[erlang-questions] byte() vs. char() use in documentation

Tue May 10 16:13:21 CEST 2011

On Monday, May 09, 2011, Richard O'Keefe wrote:

> For *programmers*, I don't see "one thing defined in Unicode =
> one thing manipulated in the program" as particularly confusing;
> anything else (such as grapheme clusters) would confuse *me* a
> great deal more.

That right there is the crux of my position.  Unicode may or may not be a perfect representation of all the characters and strings and phrases and i18n stuff I want to do, but it's something I understand and can work with.  For my purposes and applications, Unicode is fine.

I've asked for an example where it does not work, where it breaks down, and the only one I've heard is if I were programming a word processor in Erlang.  While this might be a valid application for Erlang, it's not the kind of thing I myself work on and can relate to.  In my mind, I would have imagined word processors as having to do all sorts of specialized stuff regarding characters and how they look.  For example, I would expect a word processor to match "naïve" when I do a search on "naive", just because "i" and "ï" look similar, and "i" is easier to type.  So therefore, I'd expect word processors to do lots of specialized string manipulation and matching that I usually don't have to be concerned with.

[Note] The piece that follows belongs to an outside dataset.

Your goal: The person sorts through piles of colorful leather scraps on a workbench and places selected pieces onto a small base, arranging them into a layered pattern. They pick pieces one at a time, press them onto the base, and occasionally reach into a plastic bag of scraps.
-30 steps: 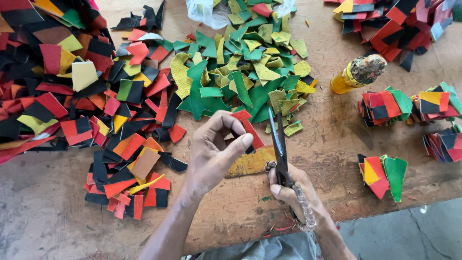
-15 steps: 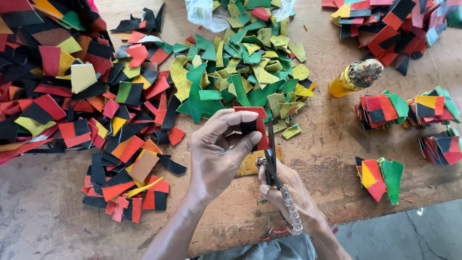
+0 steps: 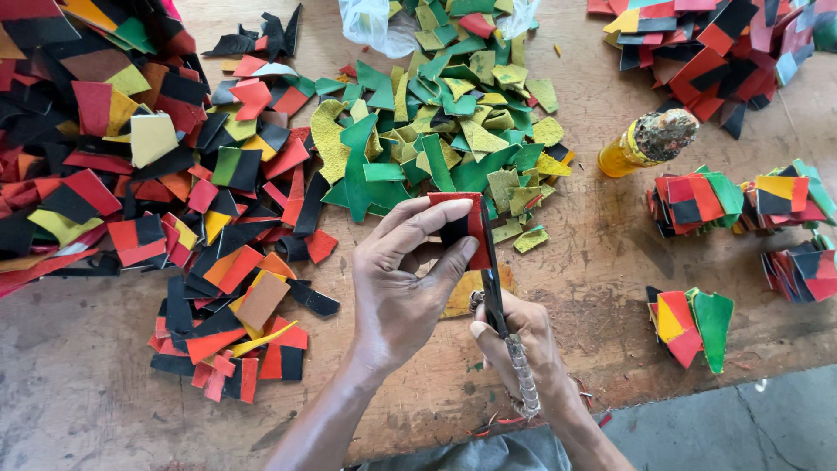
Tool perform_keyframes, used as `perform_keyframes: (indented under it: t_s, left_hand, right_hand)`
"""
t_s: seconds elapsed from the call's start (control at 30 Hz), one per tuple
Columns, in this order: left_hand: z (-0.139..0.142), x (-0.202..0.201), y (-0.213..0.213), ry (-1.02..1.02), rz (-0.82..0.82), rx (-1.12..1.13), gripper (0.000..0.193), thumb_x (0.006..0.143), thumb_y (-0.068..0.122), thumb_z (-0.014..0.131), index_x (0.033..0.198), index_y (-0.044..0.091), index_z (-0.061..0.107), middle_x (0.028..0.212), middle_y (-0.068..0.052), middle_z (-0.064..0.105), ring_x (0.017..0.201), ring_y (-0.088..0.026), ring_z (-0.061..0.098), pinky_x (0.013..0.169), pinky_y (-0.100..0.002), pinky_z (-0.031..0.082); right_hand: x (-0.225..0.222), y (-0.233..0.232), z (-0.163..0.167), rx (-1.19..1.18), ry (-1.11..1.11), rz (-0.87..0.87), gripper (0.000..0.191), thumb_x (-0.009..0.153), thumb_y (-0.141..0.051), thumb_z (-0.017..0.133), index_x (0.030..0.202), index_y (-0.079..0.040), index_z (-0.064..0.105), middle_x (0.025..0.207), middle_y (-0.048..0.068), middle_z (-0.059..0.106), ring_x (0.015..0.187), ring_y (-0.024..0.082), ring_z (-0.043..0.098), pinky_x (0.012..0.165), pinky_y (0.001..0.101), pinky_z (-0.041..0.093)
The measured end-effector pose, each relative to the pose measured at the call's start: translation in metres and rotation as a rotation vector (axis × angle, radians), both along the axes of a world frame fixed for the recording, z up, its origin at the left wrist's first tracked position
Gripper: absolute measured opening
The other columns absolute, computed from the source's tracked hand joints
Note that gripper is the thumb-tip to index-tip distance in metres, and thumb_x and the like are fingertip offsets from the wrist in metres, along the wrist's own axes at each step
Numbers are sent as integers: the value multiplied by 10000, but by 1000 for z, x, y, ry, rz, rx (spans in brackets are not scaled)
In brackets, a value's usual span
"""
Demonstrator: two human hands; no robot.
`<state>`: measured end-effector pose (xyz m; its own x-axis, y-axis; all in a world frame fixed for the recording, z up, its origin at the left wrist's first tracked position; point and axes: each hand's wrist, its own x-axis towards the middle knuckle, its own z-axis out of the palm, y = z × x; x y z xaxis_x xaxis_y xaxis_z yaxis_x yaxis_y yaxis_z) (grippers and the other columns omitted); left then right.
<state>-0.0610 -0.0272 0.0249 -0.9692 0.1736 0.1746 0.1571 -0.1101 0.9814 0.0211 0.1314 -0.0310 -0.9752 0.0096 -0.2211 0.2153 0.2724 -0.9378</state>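
The wooden table fills the view and carries 3 loose heaps: the biggest, a heap of red, black and yellow scraps, runs from 9 to 11 o'clock; a green and yellow heap sits at 12 o'clock; a smaller red and black heap lies at 1 o'clock. At 3 o'clock stand 4 small stacks of joined pieces, each red, black, yellow and green, 3 in a cluster and 1 apart lower down at 4 o'clock. 1 yellow bottle with a crusted cap lies at 2 o'clock, just beside the stacks. At the centre, 2 hands work close together: the left hand pinches 1 red and black piece between thumb and fingers, holding it upright above the table. The right hand at 5 o'clock is closed around 1 pair of scissors, whose dark blades meet the right edge of that piece.
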Motion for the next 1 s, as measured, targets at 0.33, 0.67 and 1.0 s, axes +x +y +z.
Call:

Most programmers just want a way to represent foreign-looking strings.  Unicode is the standard for this sort of thing, and Unicode's basic element is the codepoint, so I guess I'd expect Erlang to represent strings as lists of Unicode codepoints.  Not grapheme clusters (sounds like something to do with buckyballs), and not some specialized encoding of Unicode, like UTF-8.  "ï" is Unicode codepoint 239 (or 16#EF), not the UTF-8 encoding of that.

>  At least if people deal with the things that are
> defined by Unicode they can appeal to the Unicode standard itself
> for help.